▼▼▼

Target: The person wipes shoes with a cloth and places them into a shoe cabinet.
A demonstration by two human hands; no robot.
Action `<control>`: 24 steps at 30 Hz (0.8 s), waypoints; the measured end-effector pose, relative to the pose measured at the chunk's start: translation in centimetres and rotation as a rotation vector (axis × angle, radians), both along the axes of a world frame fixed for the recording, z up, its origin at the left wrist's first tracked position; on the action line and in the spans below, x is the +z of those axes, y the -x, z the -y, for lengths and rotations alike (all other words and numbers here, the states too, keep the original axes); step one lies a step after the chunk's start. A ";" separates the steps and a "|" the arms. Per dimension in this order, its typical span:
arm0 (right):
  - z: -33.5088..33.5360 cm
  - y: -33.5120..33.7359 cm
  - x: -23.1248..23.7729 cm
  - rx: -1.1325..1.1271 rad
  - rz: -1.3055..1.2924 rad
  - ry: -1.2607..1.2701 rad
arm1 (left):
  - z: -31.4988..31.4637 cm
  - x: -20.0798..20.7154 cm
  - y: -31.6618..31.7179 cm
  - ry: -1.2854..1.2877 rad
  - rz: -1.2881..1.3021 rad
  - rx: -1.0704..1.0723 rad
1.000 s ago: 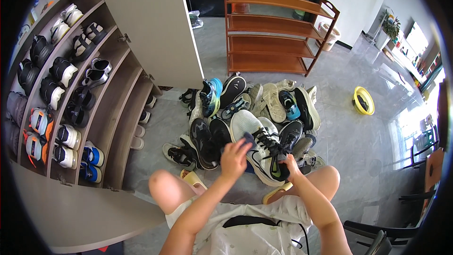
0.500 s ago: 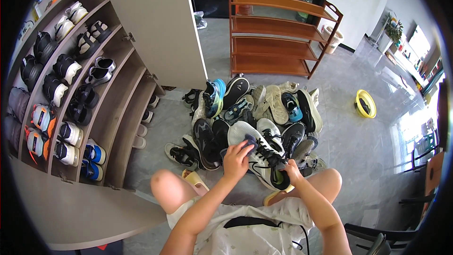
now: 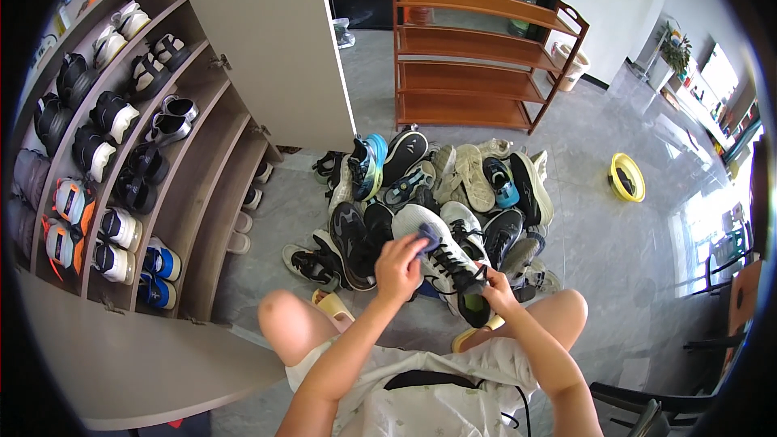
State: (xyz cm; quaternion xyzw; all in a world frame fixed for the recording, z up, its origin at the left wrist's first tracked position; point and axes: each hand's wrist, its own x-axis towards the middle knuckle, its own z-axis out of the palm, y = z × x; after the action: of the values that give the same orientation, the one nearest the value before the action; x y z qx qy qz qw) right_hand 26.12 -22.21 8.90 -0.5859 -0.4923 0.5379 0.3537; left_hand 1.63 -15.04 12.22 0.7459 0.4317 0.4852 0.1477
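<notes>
A white sneaker (image 3: 417, 224) with black laces is held up over a pile of shoes between my knees, its toe pointing away and its dark opening toward me. My right hand (image 3: 501, 291) grips it near the collar on the right side. In my left hand (image 3: 398, 265) is a bunched dark blue-grey cloth (image 3: 429, 236), pressed to the upper near the toe. Around it lie a dark grey sneaker (image 3: 353, 239), a blue-and-yellow running shoe (image 3: 371, 165), a beige sandal (image 3: 472, 178) and several other shoes.
At left, a shoe cabinet (image 3: 198, 163) with its door (image 3: 271, 40) swung out holds several pairs. Beyond the pile stands a brown wooden rack (image 3: 469, 81). A yellow basin (image 3: 639, 186) with something dark inside sits on the grey tiled floor (image 3: 599, 251) at right.
The sneaker has turned slightly, its opening now facing me more. My left hand and the cloth have shifted a little left and nearer along the upper; my right hand stays at the collar.
</notes>
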 end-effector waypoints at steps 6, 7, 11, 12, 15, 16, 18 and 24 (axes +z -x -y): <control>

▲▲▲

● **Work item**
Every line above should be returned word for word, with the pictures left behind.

● **Result for this task**
Target: The person wipes shoes with a cloth and places them into a shoe cabinet.
A demonstration by two human hands; no robot.
Action `<control>`: 24 steps at 30 Hz (0.8 s), waypoints; the measured end-effector pose, relative to the pose measured at the chunk's start: translation in centimetres and rotation as a rotation vector (axis × angle, radians), both along the axes of a world frame fixed for the recording, z up, its origin at the left wrist's first tracked position; on the action line and in the spans below, x is the +z of those axes, y the -x, z the -y, for lengths and rotations alike (all other words and numbers here, the states too, keep the original axes); step one lies a step after the chunk's start. A ";" separates the steps and a "|" the arms. Per dimension in this order, its typical span:
arm0 (right):
  - z: -33.5088..33.5360 cm
  - y: -33.5120..33.7359 cm
  - x: -23.1248..23.7729 cm
  - rx: -1.1325..1.1271 rad
  - rz: -1.3055..1.2924 rad
  - ry: -1.2607..1.2701 rad
arm1 (left):
  - z: -31.4988..31.4637 cm
  - x: -20.0798..20.7154 cm
  - y: -31.6618..31.7179 cm
  - ry: -1.2854..1.2877 rad
  - rz: -1.2881..1.3021 rad
  - rx: -1.0704..1.0723 rad
1.000 s ago: 
0.500 s ago: 
now: 
State: (xyz cm; quaternion xyzw; all in a world frame fixed for the recording, z up, its origin at the left wrist's first tracked position; point and axes: each hand's wrist, its own x-axis towards the middle knuckle, its own z-axis out of the palm, y = z × x; after the action: of the values that give the same orientation, the one nearest the value before the action; x y z qx qy qz qw) right_hand 26.12 -22.21 8.90 -0.5859 -0.4923 0.5379 0.3537; left_hand 1.63 -15.04 12.22 0.7459 0.4317 0.4852 0.1477
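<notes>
A white sneaker (image 3: 417, 224) with black laces is held up over a pile of shoes between my knees, its toe pointing away and its dark opening toward me. My right hand (image 3: 501, 291) grips it near the collar on the right side. In my left hand (image 3: 398, 265) is a bunched dark blue-grey cloth (image 3: 429, 236), pressed to the upper near the toe. Around it lie a dark grey sneaker (image 3: 353, 239), a blue-and-yellow running shoe (image 3: 371, 165), a beige sandal (image 3: 472, 178) and several other shoes.
At left, a shoe cabinet (image 3: 198, 163) with its door (image 3: 271, 40) swung out holds several pairs. Beyond the pile stands a brown wooden rack (image 3: 469, 81). A yellow basin (image 3: 639, 186) with something dark inside sits on the grey tiled floor (image 3: 599, 251) at right.
The sneaker has turned slightly, its opening now facing me more. My left hand and the cloth have shifted a little left and nearer along the upper; my right hand stays at the collar.
</notes>
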 end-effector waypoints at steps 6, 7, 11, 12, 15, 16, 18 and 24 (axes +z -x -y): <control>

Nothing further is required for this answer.